Martin's officials estimate that by 2031, seniors will contribute $35.5 billion to the economy through paid and unpaid work, up from $17.5 billion in 2016.

She says a key area of the strategy is to support seniors in the workplace and to look at how businesses can better recruit and retain older people.

"We want to make sure that older people can work if they wish or need to. Current trends show that some older workers who lose their jobs take longer to re-enter the workforce, which impacts on their wellbeing and their income," Martin says.

"Ageism, discrimination, negative stereotypes and attitudes towards older people all impact on the quality of later working lives and are considered in the strategy," she says.

But ASB Bank's chief economist, Nick Tuffley, says while he has "some sympathy" for arguments in favour of using fiscal stimulus, rather than forcing central banks to push interest rates closer to the floor, those baby boomers are going to be darned expensive.

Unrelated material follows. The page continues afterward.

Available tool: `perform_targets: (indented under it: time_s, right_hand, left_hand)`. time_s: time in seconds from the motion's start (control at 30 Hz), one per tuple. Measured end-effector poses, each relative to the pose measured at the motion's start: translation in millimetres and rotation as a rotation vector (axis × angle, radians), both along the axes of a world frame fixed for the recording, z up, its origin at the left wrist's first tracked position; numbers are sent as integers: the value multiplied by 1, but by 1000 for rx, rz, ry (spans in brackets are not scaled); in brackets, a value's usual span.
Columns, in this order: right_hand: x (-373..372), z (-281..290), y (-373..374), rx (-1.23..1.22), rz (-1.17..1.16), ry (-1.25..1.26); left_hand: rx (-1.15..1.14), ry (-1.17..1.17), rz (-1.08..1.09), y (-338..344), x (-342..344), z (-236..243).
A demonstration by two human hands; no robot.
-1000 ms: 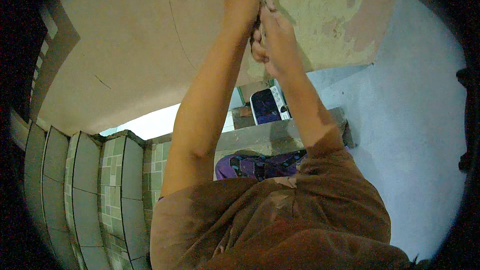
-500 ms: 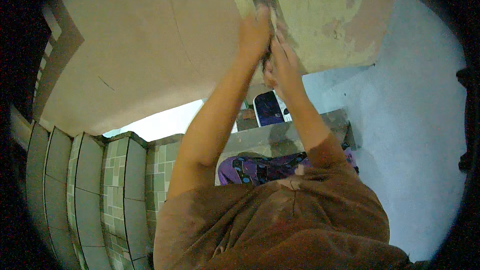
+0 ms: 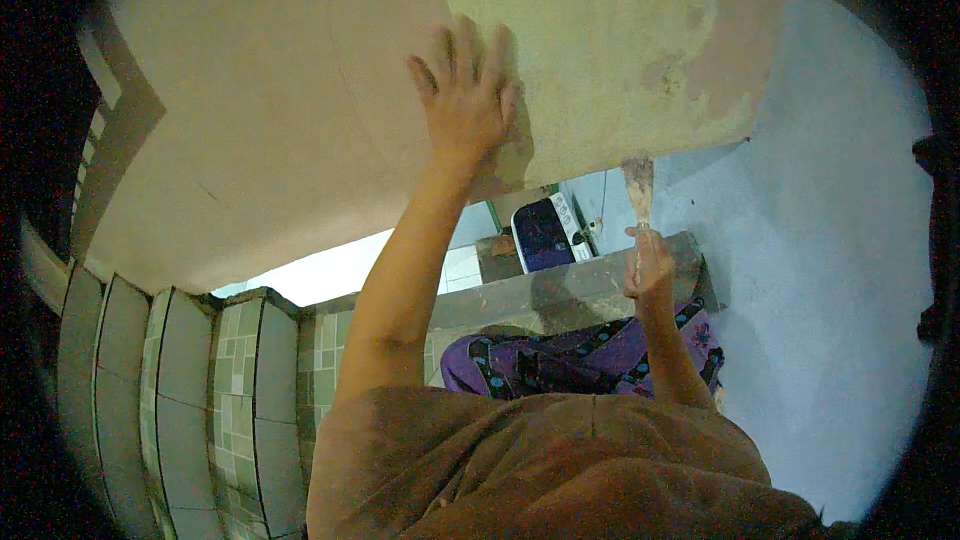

"It's pretty hard to argue against the pressure of demographics and that will put pressure on the fiscal balance," Tuffley says.

"You're going to have people living for longer, demanding superannuation for longer and needing to keep people alive for longer."

While medical innovation keeps increasing, it's also coming up with more expensive ways of keeping people alive.

Tuffley presented the numbers to the NZ Aged Care Association's annual conference last month and highlighted Treasury's forecast that the cost of NZ Superannuation will rise from just under $8 billion in 2009 to almost $18 billion by 2023.

He says Treasury projects health expenses will rise from about 6 percent of GDP in 2015 to about 9.5 percent by 2060, while superannuation costs will rise from less than 5 percent of GDP to about 8 percent over the same time frame.